Dabei ist erfreulich, dass die Baustelle nicht stillsteht. Das Parlament der Architektenkammer Nordrhein-Westfalen ist in den letzten Jahren weiblicher geworden. Während der Frauenanteil unter den gewählten Vertreterinnen und Vertretern 2000 noch bei 23 Prozent lag, setzen sich in der neuen Wahlperiode 42 % Kolleginnen in der Vertreterversammlung für die Belange der Mitglieder ein. Auch das Präsidium der AKNW ist seit diesem Jahr endlich paritätisch besetzt.

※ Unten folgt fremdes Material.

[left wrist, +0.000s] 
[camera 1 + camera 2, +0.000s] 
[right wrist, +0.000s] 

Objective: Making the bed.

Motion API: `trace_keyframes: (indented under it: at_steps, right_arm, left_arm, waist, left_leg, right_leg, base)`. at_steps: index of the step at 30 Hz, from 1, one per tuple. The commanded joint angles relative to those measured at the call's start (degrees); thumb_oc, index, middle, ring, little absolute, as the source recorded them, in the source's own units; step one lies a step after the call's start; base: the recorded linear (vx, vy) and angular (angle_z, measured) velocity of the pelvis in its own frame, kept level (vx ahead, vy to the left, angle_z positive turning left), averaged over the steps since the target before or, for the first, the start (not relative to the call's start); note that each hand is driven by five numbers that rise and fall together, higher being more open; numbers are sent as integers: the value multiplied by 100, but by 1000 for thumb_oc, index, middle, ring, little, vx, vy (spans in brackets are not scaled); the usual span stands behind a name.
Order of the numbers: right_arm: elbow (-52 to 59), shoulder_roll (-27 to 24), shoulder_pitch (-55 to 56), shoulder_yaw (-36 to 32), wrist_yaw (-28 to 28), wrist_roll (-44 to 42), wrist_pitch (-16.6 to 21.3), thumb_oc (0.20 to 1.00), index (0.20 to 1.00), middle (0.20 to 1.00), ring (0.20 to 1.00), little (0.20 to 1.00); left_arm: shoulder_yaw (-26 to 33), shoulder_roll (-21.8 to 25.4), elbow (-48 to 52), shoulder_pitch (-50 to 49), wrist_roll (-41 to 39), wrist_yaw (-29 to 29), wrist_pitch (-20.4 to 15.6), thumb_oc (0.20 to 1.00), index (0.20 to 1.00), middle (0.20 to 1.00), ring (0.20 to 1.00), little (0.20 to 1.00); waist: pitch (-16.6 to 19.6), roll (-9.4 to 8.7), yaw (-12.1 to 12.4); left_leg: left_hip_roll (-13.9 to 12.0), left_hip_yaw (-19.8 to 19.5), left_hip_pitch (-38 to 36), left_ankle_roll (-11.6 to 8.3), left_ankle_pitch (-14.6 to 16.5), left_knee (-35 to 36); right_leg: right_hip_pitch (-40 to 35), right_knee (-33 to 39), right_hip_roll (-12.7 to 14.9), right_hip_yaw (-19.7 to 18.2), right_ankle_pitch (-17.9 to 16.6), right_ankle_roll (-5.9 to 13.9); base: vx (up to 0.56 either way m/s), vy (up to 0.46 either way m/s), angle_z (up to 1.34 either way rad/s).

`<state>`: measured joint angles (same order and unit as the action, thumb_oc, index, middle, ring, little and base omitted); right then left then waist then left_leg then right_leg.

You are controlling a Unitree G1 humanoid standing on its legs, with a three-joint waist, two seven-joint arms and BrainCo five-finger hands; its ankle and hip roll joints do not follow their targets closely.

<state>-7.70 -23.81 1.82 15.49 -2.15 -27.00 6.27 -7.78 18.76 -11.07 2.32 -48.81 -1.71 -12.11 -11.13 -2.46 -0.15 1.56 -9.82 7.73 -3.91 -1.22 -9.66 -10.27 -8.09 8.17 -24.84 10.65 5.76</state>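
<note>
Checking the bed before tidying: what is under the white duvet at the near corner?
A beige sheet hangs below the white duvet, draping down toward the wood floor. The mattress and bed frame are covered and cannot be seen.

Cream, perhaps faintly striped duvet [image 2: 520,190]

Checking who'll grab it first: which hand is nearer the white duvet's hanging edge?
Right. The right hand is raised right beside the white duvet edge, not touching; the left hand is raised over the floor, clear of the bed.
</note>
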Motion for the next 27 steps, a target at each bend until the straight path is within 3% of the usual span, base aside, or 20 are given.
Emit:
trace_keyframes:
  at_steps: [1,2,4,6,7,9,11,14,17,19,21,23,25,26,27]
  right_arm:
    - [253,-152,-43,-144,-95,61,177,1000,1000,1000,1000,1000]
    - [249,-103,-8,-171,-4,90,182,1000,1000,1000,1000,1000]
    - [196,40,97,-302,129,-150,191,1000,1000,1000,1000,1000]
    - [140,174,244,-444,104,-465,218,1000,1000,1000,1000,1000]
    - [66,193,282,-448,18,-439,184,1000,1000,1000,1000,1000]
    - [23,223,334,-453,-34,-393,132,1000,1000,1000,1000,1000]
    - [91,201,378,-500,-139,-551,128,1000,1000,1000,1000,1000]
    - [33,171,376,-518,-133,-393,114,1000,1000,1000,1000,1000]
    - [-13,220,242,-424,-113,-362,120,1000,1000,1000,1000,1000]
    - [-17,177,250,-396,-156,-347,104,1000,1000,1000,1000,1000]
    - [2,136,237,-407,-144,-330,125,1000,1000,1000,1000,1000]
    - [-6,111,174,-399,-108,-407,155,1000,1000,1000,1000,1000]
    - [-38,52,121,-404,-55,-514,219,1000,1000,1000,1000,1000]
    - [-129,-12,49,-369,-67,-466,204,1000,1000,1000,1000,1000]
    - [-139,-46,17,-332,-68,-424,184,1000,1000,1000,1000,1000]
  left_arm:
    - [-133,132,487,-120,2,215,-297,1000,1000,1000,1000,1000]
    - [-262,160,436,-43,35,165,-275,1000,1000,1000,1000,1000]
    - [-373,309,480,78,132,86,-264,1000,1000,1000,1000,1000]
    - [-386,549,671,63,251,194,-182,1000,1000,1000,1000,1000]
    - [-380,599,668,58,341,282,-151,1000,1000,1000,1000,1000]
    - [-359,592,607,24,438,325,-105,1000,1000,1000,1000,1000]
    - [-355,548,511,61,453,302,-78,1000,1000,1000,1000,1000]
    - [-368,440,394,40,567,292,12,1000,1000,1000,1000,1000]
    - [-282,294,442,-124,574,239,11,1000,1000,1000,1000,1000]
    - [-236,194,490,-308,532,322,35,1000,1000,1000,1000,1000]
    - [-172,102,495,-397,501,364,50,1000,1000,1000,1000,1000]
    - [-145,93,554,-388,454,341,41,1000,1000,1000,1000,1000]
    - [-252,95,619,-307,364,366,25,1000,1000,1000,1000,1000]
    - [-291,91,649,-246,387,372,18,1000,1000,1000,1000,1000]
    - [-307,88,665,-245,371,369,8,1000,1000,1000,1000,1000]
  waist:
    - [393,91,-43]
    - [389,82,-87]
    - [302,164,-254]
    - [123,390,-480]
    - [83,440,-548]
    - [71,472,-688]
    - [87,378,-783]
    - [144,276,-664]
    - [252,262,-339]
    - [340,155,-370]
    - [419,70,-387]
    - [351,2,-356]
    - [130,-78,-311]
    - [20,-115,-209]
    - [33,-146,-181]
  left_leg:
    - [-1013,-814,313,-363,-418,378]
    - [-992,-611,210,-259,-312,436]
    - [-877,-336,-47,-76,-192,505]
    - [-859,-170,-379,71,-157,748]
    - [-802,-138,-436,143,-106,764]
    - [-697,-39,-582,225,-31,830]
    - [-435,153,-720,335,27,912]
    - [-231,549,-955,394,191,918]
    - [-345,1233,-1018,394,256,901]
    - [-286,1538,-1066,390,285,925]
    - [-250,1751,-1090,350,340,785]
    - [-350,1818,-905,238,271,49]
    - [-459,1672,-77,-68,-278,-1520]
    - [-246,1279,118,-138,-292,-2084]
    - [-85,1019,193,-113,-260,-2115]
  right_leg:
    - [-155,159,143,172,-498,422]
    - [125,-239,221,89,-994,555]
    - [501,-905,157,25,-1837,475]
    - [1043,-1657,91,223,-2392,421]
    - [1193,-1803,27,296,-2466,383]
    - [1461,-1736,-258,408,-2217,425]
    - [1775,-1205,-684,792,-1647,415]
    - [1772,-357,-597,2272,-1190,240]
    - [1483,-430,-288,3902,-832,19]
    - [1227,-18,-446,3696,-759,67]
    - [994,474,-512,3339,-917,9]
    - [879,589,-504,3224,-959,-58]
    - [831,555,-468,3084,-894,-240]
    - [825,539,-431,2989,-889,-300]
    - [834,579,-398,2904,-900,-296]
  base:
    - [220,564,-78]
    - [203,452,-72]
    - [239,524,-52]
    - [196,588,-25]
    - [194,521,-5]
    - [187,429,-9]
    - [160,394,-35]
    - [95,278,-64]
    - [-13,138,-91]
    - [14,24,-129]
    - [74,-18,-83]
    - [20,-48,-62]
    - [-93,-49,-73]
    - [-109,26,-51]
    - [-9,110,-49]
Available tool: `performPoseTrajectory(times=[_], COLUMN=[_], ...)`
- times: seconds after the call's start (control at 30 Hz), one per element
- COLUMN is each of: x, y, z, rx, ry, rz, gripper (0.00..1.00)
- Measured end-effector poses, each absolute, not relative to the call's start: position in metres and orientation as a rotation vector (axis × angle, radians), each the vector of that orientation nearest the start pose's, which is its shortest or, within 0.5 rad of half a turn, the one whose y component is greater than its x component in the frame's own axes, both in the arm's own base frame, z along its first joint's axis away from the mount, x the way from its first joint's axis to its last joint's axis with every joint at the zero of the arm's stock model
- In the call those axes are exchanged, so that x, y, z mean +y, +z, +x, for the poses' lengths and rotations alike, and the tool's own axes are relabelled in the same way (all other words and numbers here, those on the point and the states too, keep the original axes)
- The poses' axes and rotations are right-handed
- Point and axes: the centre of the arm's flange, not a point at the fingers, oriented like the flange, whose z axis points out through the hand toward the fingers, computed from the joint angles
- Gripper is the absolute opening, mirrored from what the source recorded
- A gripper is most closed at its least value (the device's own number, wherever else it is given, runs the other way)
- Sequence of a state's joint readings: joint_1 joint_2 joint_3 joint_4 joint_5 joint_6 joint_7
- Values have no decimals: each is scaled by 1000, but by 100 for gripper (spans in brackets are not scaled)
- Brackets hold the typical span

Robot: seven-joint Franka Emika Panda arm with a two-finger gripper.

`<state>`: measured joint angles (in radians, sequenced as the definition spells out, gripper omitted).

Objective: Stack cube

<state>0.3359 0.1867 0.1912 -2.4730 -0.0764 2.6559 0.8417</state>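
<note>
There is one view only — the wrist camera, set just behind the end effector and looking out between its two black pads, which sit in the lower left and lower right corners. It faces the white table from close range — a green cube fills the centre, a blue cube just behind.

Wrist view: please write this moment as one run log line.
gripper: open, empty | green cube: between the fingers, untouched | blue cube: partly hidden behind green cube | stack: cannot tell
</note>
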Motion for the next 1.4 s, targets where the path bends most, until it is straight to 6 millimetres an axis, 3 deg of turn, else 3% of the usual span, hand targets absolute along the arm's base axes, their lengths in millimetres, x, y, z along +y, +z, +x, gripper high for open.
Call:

Im Herbst 2020 hat das Museum der Baukultur mit der tollen Ausstellung „Frau Architekt. Seit mehr als 100 Jahren: Frauen im Architekturberuf“ berufliche Werdegänge und vorbildliche Bauten von Architektinnen im „Haus der Architekten“ präsentiert und damit alte und neue Vorbilder gezeigt, die Identifikation ermöglichen und Mut machen, den Beruf zu ergreifen – auch gegen Widerstände. Während der Ausstellungszeit wurde das „Haus der Architekten“ zum „Haus der Architektinnen“. Nun ist es spannend, wie es mit dem Namen weitergeht. Das Kammerparlament hat im letzten Jahr beschlossen, die Namensgebung neu zu diskutieren.

Und ja, sich für Gleichberechtigung einzusetzen, bedeutet anzuerkennen, dass momentan nicht alle Menschen mit denselben Privilegien ausgestattet sind. Vorbilder sind wichtig. So achtet die AKNW schon seit Jahren auf paritätisch besetzte Podien, Vorträge und Veranstaltungen. Aktuell wird die Broschüre „Arbeitszeitmodelle“ überarbeitet. Die Pandemie hat auch hier die Diskussion beschleunigt. Wir müssen uns verabschieden von den starren Arbeitsstrukturen unserer Branche und den in Beton gegossenen Rollenbildern, dass Frauen für die Familie zuständig sind und selbstverständlich in Teilzeit arbeiten. Faire Arbeitsbedingungen, paritätische Teams und eine gute Arbeitskultur führen zu besseren Arbeitsbedingungen und kommen allen zugute. Auch den Männern. Und der Baukultur!

Über gendergerechte Sprache möchte ich an dieser Stelle gar nicht erst sprechen – die positive Wirkung von geschlechtergerechter Sprache ist wissenschaftlich längst erwiesen. Gleichwohl ist die Chancengleichheit nicht mit dem Gendersternchen erledigt. Aber es hilft, Diversität sichtbar zu machen.
Die AKNW hat einen Arbeitskreis Chancengleichheit, wir sind auch auf Bundes- und Europaebene in entsprechenden Gremien aktiv. Wie die vielen Gewerke auf der Baustelle arbeiten sie Hand in Hand, für Vielfalt und Fairness. Seien Sie gespannt, die ersten Ergebnisse sollen bald vorliegen.

Lassen Sie uns einen offenen Diskurs über aktuelle Berufs- und Rollenbilder führen. Eine Herausforderung? Diskutieren Sie gerne mit Ihrer Kammer, sprechen Sie mich auch persönlich an. Und wenn die Baustelle Chancengleichheit vollendet ist, geht die freiwerdende Energie in andere relevante Projekte für unseren Berufsstand. Das verspreche ich Ihnen.